The Swiss National Bank has kept its key interest rate unchanged at 0.0%, citing global uncertainty. The decision comes as the government's expert group lowers its economic growth predictions, forecasting a below-average year for the Swiss economy.

"A rapid and excessive appreciation of the franc poses a risk to price stability. To counter this risk, we are more willing to intervene in the foreign exchange market."
"With the rise in energy prices [...] inflation is expected to rise more sharply over the coming quarters."
Zero percent. That is the figure defining Swiss monetary policy for yet another quarter. In a decisive move on Thursday, the Swiss National Bank (SNB) kept its benchmark interest rate firmly anchored at 0.0%, marking the third consecutive hold since June 2025. While analysts expected this freeze, the context surrounding it is anything but static.
SNB Board Chair Martin Schlegel and his team are navigating a precarious landscape. With inflation sitting at a negligible 0.1% in February—unchanged from the start of the year—the central bank faced no immediate pressure to hike. However, they refused to cut rates, maintaining a defensive posture against global volatility. This decision mirrors the caution seen across the Atlantic, where the US Federal Reserve also held steady on Wednesday. The message from Bern is clear: in an era of profound uncertainty, stability is the only currency that matters.
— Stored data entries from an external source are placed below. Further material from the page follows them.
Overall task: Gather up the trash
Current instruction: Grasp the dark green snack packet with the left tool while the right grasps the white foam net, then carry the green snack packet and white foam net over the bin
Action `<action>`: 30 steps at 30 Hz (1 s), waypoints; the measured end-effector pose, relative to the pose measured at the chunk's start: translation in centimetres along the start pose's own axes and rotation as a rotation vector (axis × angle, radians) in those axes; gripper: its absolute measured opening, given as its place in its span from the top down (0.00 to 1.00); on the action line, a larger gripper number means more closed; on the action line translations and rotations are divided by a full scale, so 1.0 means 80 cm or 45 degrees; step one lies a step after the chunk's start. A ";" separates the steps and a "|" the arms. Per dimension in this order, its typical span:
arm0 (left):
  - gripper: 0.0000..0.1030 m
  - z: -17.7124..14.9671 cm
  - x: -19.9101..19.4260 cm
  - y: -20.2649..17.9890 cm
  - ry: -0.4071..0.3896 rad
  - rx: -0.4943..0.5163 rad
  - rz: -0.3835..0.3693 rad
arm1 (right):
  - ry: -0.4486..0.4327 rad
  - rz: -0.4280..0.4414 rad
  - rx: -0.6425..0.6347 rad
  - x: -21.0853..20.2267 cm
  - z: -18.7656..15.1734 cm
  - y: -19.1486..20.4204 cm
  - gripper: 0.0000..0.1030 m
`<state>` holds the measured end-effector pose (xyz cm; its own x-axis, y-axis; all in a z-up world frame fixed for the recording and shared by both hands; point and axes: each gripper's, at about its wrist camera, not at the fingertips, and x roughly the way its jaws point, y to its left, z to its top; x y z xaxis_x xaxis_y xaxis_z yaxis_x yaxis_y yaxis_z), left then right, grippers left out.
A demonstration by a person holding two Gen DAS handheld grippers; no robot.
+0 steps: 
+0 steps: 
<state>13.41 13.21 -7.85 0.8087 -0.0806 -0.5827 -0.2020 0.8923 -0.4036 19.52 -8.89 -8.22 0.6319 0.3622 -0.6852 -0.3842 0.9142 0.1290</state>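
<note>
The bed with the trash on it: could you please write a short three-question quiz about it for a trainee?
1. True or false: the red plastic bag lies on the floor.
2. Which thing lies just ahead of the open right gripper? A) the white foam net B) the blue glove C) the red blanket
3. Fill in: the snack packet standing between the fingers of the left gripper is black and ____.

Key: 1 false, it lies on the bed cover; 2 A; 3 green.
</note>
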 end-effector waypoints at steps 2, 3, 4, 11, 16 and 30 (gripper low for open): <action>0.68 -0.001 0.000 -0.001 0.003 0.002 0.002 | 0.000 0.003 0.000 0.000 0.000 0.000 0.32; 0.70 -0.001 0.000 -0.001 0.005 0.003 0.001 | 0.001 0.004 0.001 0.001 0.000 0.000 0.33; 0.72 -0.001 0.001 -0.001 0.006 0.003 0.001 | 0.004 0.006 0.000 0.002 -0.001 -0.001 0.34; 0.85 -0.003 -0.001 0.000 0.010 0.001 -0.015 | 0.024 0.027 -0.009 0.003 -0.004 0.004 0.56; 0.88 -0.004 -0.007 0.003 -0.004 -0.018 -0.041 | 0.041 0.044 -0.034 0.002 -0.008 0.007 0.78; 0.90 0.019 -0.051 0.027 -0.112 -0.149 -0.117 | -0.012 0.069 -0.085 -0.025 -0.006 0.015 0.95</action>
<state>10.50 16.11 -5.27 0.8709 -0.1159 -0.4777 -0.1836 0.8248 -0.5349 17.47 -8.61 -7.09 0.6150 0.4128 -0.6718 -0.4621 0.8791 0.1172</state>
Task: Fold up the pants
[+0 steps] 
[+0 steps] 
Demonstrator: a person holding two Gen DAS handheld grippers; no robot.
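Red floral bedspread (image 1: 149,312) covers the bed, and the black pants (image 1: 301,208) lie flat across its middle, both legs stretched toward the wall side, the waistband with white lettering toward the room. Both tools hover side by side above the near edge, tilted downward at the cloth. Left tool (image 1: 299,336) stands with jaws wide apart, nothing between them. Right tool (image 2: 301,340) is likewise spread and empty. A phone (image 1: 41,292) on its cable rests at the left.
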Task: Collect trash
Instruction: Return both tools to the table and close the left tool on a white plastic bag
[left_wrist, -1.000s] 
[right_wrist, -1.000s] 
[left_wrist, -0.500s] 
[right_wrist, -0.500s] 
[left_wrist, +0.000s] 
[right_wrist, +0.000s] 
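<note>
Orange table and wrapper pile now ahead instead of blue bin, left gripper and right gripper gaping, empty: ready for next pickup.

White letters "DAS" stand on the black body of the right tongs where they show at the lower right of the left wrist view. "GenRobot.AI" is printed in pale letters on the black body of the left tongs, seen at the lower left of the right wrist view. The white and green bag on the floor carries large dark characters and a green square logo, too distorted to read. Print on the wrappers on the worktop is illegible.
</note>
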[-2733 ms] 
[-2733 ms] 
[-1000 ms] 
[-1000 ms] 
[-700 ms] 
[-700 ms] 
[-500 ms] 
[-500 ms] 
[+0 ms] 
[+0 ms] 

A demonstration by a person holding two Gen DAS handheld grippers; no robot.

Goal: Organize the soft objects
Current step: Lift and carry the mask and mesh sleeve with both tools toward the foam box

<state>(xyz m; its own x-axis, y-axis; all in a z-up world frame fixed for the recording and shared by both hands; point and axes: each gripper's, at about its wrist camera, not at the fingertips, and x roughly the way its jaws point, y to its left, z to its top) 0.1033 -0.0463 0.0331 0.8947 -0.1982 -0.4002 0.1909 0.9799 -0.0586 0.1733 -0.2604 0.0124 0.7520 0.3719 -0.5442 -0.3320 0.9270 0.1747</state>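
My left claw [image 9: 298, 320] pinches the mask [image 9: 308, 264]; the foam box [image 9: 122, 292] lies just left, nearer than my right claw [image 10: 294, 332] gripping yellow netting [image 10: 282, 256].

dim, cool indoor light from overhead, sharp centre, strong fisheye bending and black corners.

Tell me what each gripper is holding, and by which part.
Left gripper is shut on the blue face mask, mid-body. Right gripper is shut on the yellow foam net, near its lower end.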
The economic outlook for Switzerland has darkened. The State Secretariat for Economic Affairs (SECO) has officially downgraded its growth forecast for 2026 to a meager 1.0%, a drop from the 1.1% predicted just months ago in December. This is not merely a statistical adjustment; it is a warning signal that the Swiss economy is bracing for a below-average year.
The Swiss Economic Institute (KOF) at ETH Zurich paints an even starker picture. While they align with the 1% baseline, they warn that if oil prices fail to drop, growth could plummet to a sluggish 0.7%. Corporate investment is weak, weighed down by meager earnings and paralyzing policy uncertainty. The government’s own savings plans are adding further drag to an economy that is struggling to find its higher gear. We are looking at a year of grinding, slow motion progress rather than dynamic expansion.
The Swiss Franc is flexing its muscles, and it is hurting. Since mid-December, the trade-weighted value of the Franc has surged by approximately 2.5%. While a strong currency acts as a shield against imported inflation—keeping Swiss price rises among the lowest in the world—it is acting as a brake on growth.
Martin Schlegel did not mince words regarding the currency's strength, stating that this appreciation has led to a "tightening of monetary conditions." For Swiss exporters, this is a critical blow, making their goods more expensive abroad in an already fierce global market. The SNB has issued a bold ultimatum: they are "more willing to intervene" in foreign exchange markets if the currency appreciates too rapidly. The bank is walking a tightrope, using the Franc to crush inflation while trying not to strangle the export industry that powers the nation.
Switzerland is navigating a geopolitical minefield. The ongoing conflict in the Middle East has disrupted global energy transport, forcing the SNB to revise its 2026 inflation forecast upward to 0.5% from a previous 0.3%. While the strong Franc cushions some of this blow, the threat of sustained high oil prices looms large over the KOF's economic models.
But the danger isn't just in the oil fields; it's in the trade deals. The specter of US tariffs remains a potent risk for this export-oriented nation. KOF economists explicitly warn that pressure from the US government to lower pharmaceutical prices could "significantly affect" the vital Swiss pharma sector. Furthermore, as Bern attempts to negotiate a new trade agreement with Washington, the SNB must tread carefully to avoid accusations of currency manipulation. The risks are predominantly on the downside, and Switzerland is more exposed than average to these global shockwaves.
Amidst the gloom of slashed forecasts and geopolitical threats, the Swiss consumer stands as the last line of defense. Private consumption remains robust, acting as a critical pillar supporting the economy. Thanks to low inflation and stable wage growth, Swiss households are continuing to spend, defying the broader economic slowdown.
Even with the unemployment rate expected to rise slightly until mid-2026, experts believe the labor market remains strong enough to support this spending. The service sector—finance, trade, IT, and tourism—continues to pull its weight, offsetting the struggles of the industrial sector. While the government tightens its belt and corporations hesitate to invest, it is the ordinary Swiss citizen, wallet in hand, who is keeping the economic engine running. For now, domestic resilience is holding the line against global chaos.